Castillon sort, et Gertrude étant entrée à l’appel de la sonnette Jean Lebrenn dit à la servante :

— Ma sœur est-elle dans sa chambre ?

— Non, monsieur, elle est sortie il y a plus de deux heures… disant qu’elle ne reviendrait peut-être pas souper… Pauvre demoiselle ! Vous devriez bien, monsieur Jean, consulter pour elle le médecin qui a soigné le petit Olivier.

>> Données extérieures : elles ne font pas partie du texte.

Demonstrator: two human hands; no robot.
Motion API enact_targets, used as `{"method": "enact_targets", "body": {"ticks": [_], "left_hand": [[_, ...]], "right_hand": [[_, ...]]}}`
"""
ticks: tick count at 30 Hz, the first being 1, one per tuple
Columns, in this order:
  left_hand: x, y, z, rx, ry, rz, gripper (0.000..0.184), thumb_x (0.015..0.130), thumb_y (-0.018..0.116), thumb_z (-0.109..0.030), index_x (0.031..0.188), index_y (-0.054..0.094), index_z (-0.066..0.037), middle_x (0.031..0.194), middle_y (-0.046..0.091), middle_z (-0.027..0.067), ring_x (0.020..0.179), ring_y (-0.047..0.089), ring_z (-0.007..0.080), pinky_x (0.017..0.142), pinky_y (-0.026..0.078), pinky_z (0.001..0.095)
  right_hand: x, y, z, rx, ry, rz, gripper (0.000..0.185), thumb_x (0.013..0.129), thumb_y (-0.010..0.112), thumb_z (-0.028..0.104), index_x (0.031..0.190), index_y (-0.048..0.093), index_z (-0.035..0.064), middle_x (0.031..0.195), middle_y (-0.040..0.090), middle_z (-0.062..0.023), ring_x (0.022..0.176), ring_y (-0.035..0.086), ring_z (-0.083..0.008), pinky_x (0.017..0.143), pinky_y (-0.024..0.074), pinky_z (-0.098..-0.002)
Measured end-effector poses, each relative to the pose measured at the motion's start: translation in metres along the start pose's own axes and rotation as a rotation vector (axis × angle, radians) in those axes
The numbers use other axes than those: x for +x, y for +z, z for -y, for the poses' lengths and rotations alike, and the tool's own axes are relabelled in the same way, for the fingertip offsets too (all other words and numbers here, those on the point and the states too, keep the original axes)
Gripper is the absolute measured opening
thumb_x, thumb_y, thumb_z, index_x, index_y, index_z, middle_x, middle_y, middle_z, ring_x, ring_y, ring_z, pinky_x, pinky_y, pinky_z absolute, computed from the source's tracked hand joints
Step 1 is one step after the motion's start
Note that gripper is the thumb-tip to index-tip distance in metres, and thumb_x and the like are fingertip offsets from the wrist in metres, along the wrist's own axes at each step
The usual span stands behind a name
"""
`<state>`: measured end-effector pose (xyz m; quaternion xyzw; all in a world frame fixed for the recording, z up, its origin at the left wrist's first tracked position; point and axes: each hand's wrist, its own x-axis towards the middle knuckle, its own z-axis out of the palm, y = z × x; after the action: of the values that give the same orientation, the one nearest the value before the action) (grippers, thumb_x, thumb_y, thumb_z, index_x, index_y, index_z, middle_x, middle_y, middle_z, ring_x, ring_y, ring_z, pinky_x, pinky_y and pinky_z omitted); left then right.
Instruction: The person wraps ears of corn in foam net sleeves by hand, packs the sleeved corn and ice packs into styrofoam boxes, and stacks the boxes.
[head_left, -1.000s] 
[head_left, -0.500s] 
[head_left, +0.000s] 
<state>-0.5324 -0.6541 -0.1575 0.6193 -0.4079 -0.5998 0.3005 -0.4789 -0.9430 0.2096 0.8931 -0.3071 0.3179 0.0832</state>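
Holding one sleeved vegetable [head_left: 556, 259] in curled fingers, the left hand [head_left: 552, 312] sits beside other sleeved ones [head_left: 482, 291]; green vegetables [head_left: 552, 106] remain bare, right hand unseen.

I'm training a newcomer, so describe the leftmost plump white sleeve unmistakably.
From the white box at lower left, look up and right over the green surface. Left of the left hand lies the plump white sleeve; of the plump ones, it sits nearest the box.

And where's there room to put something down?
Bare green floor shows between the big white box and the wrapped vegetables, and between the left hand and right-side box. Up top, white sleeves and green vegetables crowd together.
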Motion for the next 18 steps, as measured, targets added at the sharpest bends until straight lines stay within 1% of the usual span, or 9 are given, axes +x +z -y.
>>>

— Savez-vous où il est à cette heure ?

— Il est remonté à la fin du jour dans sa chambre ; il se trouvait, disait-il, très-fatigué… il se plaignait de la fièvre et du frisson. Il m’a priée de lui donner un peu de braise dans un réchaud afin de tenir sa tisane chaude… je lui ai conseillé de la boire bouillante et de tâcher de transpirer.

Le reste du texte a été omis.